A quarter century on, the Loop and its surroundings are flourishing like never before. But the urban renaissance hasn’t reached the neighborhoods beset by gun violence. After decades of joblessness, failing schools and disinvestment, many people who could afford to move out of these areas did, leaving behind an even higher concentration of poor families. The collapse of the housing market in 2008 struck with unfair force — two-thirds of Chicago’s tens of thousands of vacant homes were clustered in only a few black and Latino neighborhoods. Census data released this month showed that the city center added 42,000 people since 2010, while the South Side’s population fell by 50,000.

The glut of vacant properties have become magnets for violence. A study determined that, on average, seven crimes were committed in empty Chicago buildings or lots each day. Maps of the city’s homicides and foreclosures look almost like perfect overlays of one another. The families displaced from demolished public housing high-rises were relocated into these same areas. These trends further destabilized neighborhoods that continued to suffer the worst from Chicago’s deindustrialization.

In the final weeks before the 1992 presidential election, Bill Clinton stumped at Daley Plaza downtown, asking supporters to help him oust President George H. W. Bush, whom he said would never pay for the additional police officers needed to keep Chicago safe. “We owe it to Dantrell Davis!” he shouted. Within a couple of years, the economy improved, crack use declined, and violent crime subsided. But by then the hysteria over inner-city violence had transformed into policies with long-term consequences. In 1994, President Clinton signed into law the most sweeping crime bill in the nation’s history. Children were tried as adults and given mandatory minimum sentences, newly built prisons were filled, and sentences for crack cocaine possession rose to be a hundred times higher than those for powdered cocaine.

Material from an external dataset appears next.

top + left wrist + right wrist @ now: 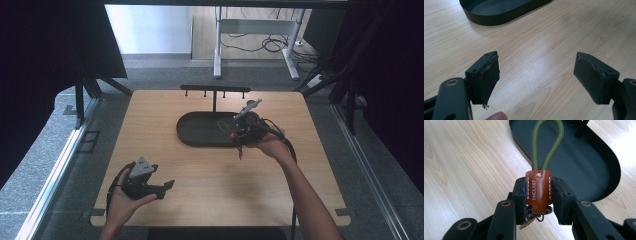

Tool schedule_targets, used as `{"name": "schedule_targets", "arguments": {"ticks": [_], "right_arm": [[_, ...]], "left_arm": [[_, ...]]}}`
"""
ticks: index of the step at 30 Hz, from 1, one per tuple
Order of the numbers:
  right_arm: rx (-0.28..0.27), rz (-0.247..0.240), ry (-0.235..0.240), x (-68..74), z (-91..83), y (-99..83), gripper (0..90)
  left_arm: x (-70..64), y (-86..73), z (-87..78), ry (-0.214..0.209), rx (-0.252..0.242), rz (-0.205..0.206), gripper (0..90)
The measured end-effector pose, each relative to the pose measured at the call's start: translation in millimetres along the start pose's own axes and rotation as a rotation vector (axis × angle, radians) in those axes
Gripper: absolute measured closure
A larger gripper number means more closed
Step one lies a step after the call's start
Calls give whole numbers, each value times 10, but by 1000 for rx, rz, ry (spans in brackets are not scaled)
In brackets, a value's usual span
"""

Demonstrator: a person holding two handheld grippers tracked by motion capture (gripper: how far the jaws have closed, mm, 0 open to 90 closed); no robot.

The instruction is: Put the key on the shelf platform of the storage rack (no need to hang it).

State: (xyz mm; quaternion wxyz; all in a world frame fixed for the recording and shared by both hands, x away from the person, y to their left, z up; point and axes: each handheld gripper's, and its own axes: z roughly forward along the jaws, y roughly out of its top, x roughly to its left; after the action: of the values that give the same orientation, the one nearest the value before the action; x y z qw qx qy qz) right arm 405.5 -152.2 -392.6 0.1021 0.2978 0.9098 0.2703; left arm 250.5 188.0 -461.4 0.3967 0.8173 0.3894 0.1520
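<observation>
A keychain with a brown leather tab (537,192) and a green cord loop (546,145) sits clamped between the jaws of my right gripper (538,195). In the high view that right gripper (239,134) hovers over the right end of the black oval tray (200,132), with the keychain (226,129) at its tip. My left gripper (167,186) rests near the table's front left corner, held in a hand. Its jaws stand wide apart in the left gripper view, left gripper (536,75) over bare wood with nothing between them.
A black stand with several hooks (215,90) rises behind the tray. The black oval tray (499,12) lies ahead of the left gripper. The wooden table (210,185) has bare surface at front centre. Dark curtains and frame legs flank the table.
</observation>
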Motion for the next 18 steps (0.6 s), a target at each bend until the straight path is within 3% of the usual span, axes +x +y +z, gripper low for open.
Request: {"name": "schedule_targets", "arguments": {"ticks": [18], "right_arm": [[28,-6,-3,-120,78,184,667]], "left_arm": [[18,-2,-19,1,-3,-5,210]]}}
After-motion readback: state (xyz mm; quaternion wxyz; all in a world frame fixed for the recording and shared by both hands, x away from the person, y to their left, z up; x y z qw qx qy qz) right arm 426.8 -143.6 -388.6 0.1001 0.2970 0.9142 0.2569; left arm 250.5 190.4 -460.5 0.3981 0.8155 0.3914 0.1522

On his way to the presidency this year, Donald Trump seized on the headlines coming out of Chicago to paint a nightmare picture of “war-torn” inner cities where people are “living in hell.” In the fall, Mayor Emanuel, finally responding in earnest to the city’s rising shooting totals, announced plans to add police officers and pushed for harsher sentences for repeat gun offenders. The latter proposal is cause for concern. Chicago must not succumb to fear the way that the nation did in the 1990s. We can’t arrest our way out of the current crisis.

This, too, should be the lesson of Dantrell Davis: We need to address poverty and unemployment and segregation in our city — the factors that allow crime to flourish in pockets of Chicago from decade to decade. As part of his anti-violence plan, Emanuel also promised to fund mentoring programs for inner-city youth, a recognition of the deeper cycles at work. Advocates are working alongside residents to redevelop beleaguered neighborhoods, repurpose abandoned homes, and improve relations between the police and the people they are meant to serve. That’s the much harder work we must do in the new year. We owe that to Dantrell Davis, still.